AWS Virtual Private Network

AWS VPN enables enterprises to connect their on-premises network to cloud users. The platform provides two VPN options: AWS Site-to-Site VPN and AWS Client VPN.

  • AWS Site-to-Site VPN. Creates a secure, encrypted connection between an on-premises facility and an Amazon VPC environment as well as AWS Transit Gateway. There is an Accelerated Site-to-Site VPN option, which works AWS Global Accelerator, that improves VPN connection performance.
  • AWS Client VPN. Enables employees to securely access a company's resources -- both on AWS and within on-premises networks -- remotely. The Client VPN is a fully managed, elastic VPN service that covers provisioning and capacity as well as scales automatically.

AWS Transit Gateway

AWS Transit Gateway connects Amazon VPCs and on-premises networks across multiple accounts through a central hub. Every new connection is made once as the tool acts as a highly scalable cloud router. It is useful for organizations with hybrid cloud architectures. It supports dynamic and static Layer 3 routing between Amazon VPCs and VPN.

AWS users can centrally monitor their network with the Transit Gateway Network Manager, which provides events and metrics to monitor the entire network -- both cloud and on premises. AWS Transit Gateway Connect enables native integration of SD-WAN appliances into AWS.

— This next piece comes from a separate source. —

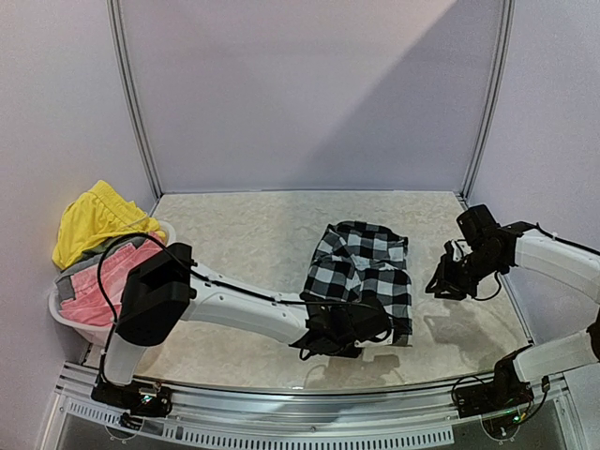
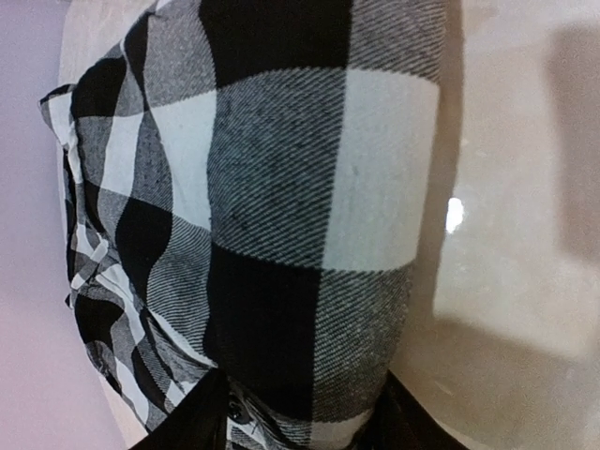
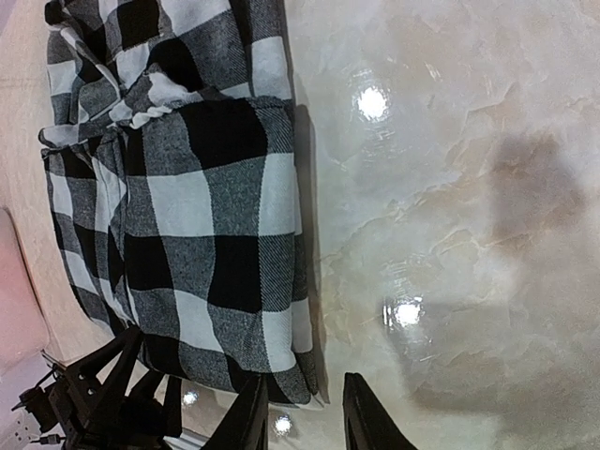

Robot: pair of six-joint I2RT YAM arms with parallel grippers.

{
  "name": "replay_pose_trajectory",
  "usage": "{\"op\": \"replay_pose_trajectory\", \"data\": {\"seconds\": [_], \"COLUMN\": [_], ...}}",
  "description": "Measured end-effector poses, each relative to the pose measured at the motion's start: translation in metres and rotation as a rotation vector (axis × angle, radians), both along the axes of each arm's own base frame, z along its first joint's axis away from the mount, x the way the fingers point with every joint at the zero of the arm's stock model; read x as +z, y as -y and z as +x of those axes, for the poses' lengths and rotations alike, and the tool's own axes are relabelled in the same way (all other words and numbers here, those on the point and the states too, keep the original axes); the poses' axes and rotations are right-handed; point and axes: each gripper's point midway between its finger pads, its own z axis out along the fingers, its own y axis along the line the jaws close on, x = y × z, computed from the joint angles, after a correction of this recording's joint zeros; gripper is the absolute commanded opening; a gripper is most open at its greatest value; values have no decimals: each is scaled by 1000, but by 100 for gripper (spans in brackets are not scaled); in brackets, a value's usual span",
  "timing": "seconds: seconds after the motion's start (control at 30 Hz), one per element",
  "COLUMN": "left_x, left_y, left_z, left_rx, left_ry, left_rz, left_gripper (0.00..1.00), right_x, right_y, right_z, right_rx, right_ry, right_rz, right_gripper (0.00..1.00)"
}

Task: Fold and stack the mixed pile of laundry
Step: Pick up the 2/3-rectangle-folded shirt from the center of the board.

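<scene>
The black-and-white checked shirt [image 1: 361, 272] lies folded on the table's middle; no lettering shows. It fills the left wrist view [image 2: 281, 187] and shows in the right wrist view [image 3: 197, 216]. My left gripper [image 1: 337, 336] sits at the shirt's near edge, jaws spread wide with the cloth's edge between the fingers [image 2: 295, 427]. My right gripper [image 1: 445, 281] hovers just right of the shirt, open and empty [image 3: 305, 417], its tips by the shirt's corner. The yellow garment [image 1: 89, 220], the pink piece [image 1: 98, 281] and a grey one [image 1: 77, 267] sit in the basket.
The white plastic basket [image 1: 67, 317] stands at the table's left edge beside the left arm. Pale walls with metal posts close the back and sides. Bare marbled tabletop [image 1: 244, 234] lies behind the shirt and to its right [image 3: 450, 187].
</scene>
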Motion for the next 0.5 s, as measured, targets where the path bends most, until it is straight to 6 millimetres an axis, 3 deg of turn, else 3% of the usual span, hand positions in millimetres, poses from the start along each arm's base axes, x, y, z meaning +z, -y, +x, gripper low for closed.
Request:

This networking service also offers an inter-region peering feature to connect networks and share resources in different AWS regions as well as multicast features.

AWS Global Accelerator

This networking offering improves application availability and performance for globally distributed end users. AWS Global accelerator provides a static public IP address that works as a single fixed entry point and is associated to a regional endpoint. The static IP address accepts incoming traffic onto AWS' global network from the closest edge location. Global Accelerator then directs network traffic to an endpoint on the most efficient path based on geographical location, application health and routing policies set by the developer. In the event of any issues, Global Accelerator automatically redirects traffic to healthy endpoints.

AWS PrivateLink

PrivateLink provides a secure, private connection between Amazon VPCs and other resources that run on AWS or on-premises applications. It establishes a private IP address with an elastic network interface in the subnet and provides a connection that protects data from public internet exposure.

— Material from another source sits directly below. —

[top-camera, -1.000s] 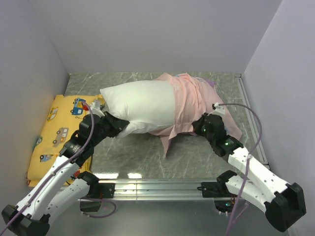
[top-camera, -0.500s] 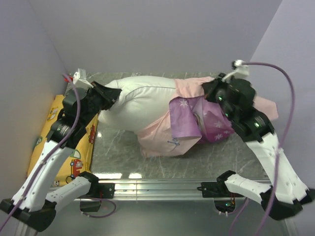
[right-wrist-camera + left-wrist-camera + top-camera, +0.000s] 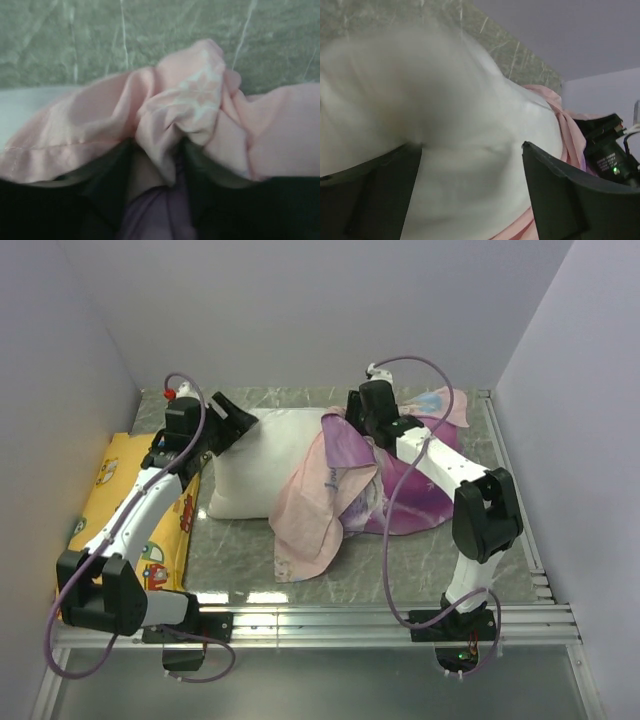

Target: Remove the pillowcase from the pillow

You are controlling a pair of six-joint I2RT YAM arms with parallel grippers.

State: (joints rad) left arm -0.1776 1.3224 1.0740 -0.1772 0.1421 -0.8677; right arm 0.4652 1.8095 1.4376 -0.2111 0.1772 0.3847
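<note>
Stripping is judged half done: the pillowcase (image 3: 330,490) is bunched over the right end of the pillow (image 3: 262,465), the left gripper (image 3: 472,147) is spread at the bare end, the right gripper (image 3: 157,165) is parted round a pink fold, and a firm pinch and rightward pull are needed.

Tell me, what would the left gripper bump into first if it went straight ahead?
The pillow. The left gripper points into its plump white end with fingers spread on either side, so it would likely press in almost at once.
</note>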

PrivateLink integrates with AWS Direct Connect to provide a secure interface for on-premises applications. By blocking public exposure, PrivateLink helps mitigate certain network security threats such as brute force and distributed denial-of-service attacks.

AWS App Mesh

AWS App Mesh provides application-level networking and enables services to communicate across several types of compute infrastructure. App Mesh uses Envoy, an open source service mesh proxy that runs alongside an enterprise's microservice containers.

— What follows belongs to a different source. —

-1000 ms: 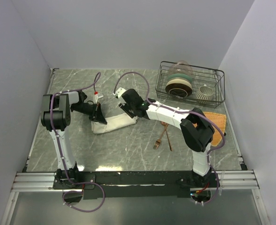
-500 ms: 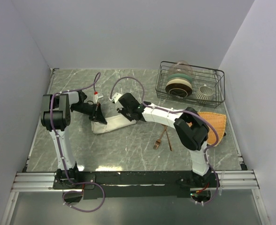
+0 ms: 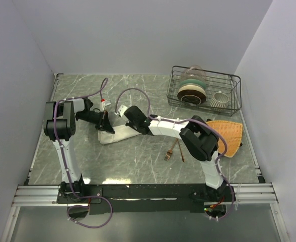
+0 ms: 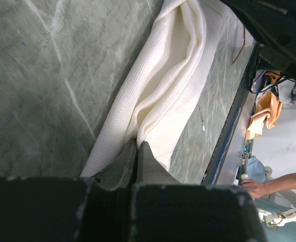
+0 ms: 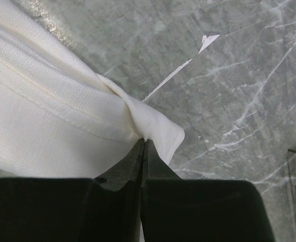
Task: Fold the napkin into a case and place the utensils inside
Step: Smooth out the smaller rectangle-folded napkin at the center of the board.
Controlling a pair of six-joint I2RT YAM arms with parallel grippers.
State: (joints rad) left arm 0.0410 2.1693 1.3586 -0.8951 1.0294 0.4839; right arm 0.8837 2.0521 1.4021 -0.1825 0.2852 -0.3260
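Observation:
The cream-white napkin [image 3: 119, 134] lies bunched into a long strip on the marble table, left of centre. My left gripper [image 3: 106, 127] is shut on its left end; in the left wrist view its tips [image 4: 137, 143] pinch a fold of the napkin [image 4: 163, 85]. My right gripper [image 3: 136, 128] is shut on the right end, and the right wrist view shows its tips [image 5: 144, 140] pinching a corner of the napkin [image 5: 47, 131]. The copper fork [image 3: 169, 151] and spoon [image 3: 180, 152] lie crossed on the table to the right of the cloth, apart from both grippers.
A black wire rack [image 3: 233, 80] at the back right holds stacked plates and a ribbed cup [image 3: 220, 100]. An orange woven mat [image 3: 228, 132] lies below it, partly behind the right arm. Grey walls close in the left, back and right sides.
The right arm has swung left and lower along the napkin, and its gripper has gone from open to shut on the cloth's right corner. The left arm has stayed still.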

By standardizing services communication, AWS App Mesh streamlines operations, configures traffic flows, identifies application issues and enhances network security. Users can monitor, control and debug communications between services. It also determines where errors are occurring and will reroute traffic based off these failures. This takes the pressure off organizations to manually build monitoring and control code every time a failure occurs.

AWS Cloud Map

AWS Cloud Map, a cloud resource discovery service, creates custom names for application resources and automatically updates the resources' locations. The service maintains the updated location of resources that are dynamically changing through endpoints that are statically coded into your application. In turn, this increases application availability. Additionally, development teams will no longer have to store, track and update resource names and location information as AWS Cloud Map provides a single registry for application services.